Rust for tokenising and parsing

285 points • by thunderbong • 11/08/2024 • 295 comments • view on HN

Comments

miningape • 11/08/2024

About 2 months ago I would have said the same as the author, but I kept running against the hard edges of Rust: the borrow checker. I realised that while I really liked using algebraic data types (e.g. Enums) and pattern matching, the borrow checker and the low level memory concerns meant I spent a lot of time fighting the borrow checker instead of fighting the PL issues at the heart of my project. So while tokenising/parsing was nice, interpreting and typechecking became the bane of my existence

With that realisation I started looking for another more suitable language - I knew the FP aspects of Rust are what I was looking for so at first I considered something like F# but I didn't like that it's tied to microsoft/.NET. Looking a bit further I could have gone with something like Zig/C but then I lose the FP niceness I'm looking for. I also spent a fair amount of time looking at Go, but eventually decided that 1. I wanted a fair amount of syntax sugar, and 2. golang is a server side language, a lot of its features and library are geared towards this use case.

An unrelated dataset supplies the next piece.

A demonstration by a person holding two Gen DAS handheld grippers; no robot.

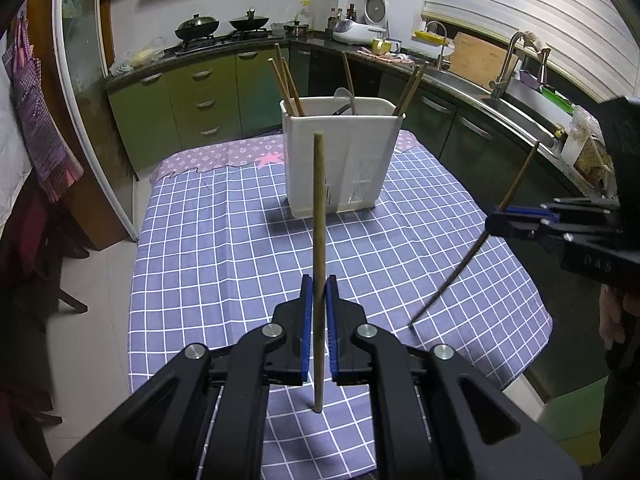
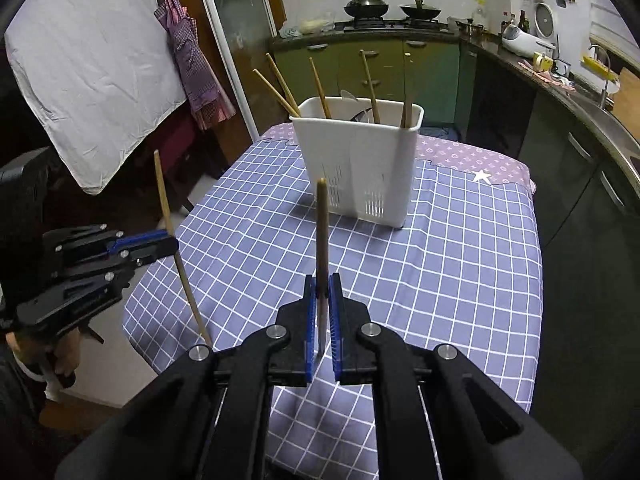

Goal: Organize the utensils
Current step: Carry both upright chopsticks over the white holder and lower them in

Finally I found OCaml, what really convinced me was seeing the syntax was like a friendly version of Haskell, or like Rust without lifetimes. In fact the first Rust compiler was written in OCaml, and OCaml is well known in the programming language space. I'm still learning OCaml so I'm not sure I can give a fair review yet, but so far it's exactly what I was looking for.

➕ show 18 replies

noelwelsh • 11/08/2024

This is, to me, an odd way to approach parsing. I get the impression the author is relatively inexperienced with Rust and the PL ideas it builds on.

A few notes:

* The AST would, I believe, be much simpler defined as an algebraic data types. It's not like the sqlite grammar is going to randomly grow new nodes that requires the extensibility their convoluted encoding requires. The encoding they uses looks like what someone familiar with OO, but not algebraic data types, would come up with.

* "Macros work different in most languages. However they are used for mostly the same reasons: code deduplication and less repetition." That could be said for any abstraction mechanism. E.g. functions. The defining features of macros is they run at compile-time.

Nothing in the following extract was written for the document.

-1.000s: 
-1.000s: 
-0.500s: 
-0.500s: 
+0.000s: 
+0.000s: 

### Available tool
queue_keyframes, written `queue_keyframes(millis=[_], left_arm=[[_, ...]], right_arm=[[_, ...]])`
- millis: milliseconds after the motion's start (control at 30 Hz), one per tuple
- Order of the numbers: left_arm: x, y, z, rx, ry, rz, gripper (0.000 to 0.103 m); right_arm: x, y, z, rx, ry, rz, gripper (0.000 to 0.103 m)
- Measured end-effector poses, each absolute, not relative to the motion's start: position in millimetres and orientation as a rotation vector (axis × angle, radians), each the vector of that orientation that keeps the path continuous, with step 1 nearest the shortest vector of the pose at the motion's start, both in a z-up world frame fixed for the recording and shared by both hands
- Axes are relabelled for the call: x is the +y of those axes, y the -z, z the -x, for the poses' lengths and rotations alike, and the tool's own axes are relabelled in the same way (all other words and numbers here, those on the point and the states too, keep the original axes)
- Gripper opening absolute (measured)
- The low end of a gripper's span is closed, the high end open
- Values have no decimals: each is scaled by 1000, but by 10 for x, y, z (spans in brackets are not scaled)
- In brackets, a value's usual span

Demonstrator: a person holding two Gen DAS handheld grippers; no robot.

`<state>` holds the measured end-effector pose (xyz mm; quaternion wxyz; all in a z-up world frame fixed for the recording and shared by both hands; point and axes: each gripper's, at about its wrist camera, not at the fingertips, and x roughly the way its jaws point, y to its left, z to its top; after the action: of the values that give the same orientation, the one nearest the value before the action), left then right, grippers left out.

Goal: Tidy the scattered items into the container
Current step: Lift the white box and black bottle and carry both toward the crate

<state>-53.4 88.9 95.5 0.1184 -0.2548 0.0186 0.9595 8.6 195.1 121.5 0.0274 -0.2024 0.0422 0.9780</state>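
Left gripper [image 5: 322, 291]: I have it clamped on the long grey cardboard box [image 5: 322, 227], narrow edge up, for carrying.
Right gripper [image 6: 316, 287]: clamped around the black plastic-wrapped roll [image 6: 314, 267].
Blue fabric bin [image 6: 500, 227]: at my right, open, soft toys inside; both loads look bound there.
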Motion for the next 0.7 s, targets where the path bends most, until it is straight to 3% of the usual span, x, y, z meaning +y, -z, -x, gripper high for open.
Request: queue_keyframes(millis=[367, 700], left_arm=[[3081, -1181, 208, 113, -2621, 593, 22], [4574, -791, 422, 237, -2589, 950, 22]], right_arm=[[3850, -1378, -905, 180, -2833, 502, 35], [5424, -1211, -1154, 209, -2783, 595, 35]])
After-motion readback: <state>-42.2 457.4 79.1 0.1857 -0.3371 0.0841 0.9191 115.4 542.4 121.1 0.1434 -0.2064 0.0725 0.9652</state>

* The work on parser combinators would be a good place to start to see how to structure parsing in a clean way.

➕ show 2 replies

ryandv • 11/08/2024

I don't know. Having written a small parser [0] for Forsyth-Edwards chess notation [1] Haskell takes the cake here in terms of simplicity and legibility; it reads almost as clearly as BNF, and there is very little technical ceremony involved, letting you focus on the actual grammar of whatever it is you are trying to parse.

[0] https://github.com/ryandv/chesskell/blob/master/src/Chess/Fa...

[1] https://en.wikipedia.org/wiki/Forsyth%E2%80%93Edwards_Notati...

➕ show 3 replies

tptacek • 11/08/2024

So, just to kick this off: I wrote an eBPF disassembler and (half-hearted) emulator in Rust and I also found it a pleasant language to do parsing-type stuff in. But: I think the author cuts against their argument when they manage to necessitate a macro less than 1/6th of the way into their case study. A macro isn't quite code-gen, but it also doesn't quite feel like working idiomatically within the language, either.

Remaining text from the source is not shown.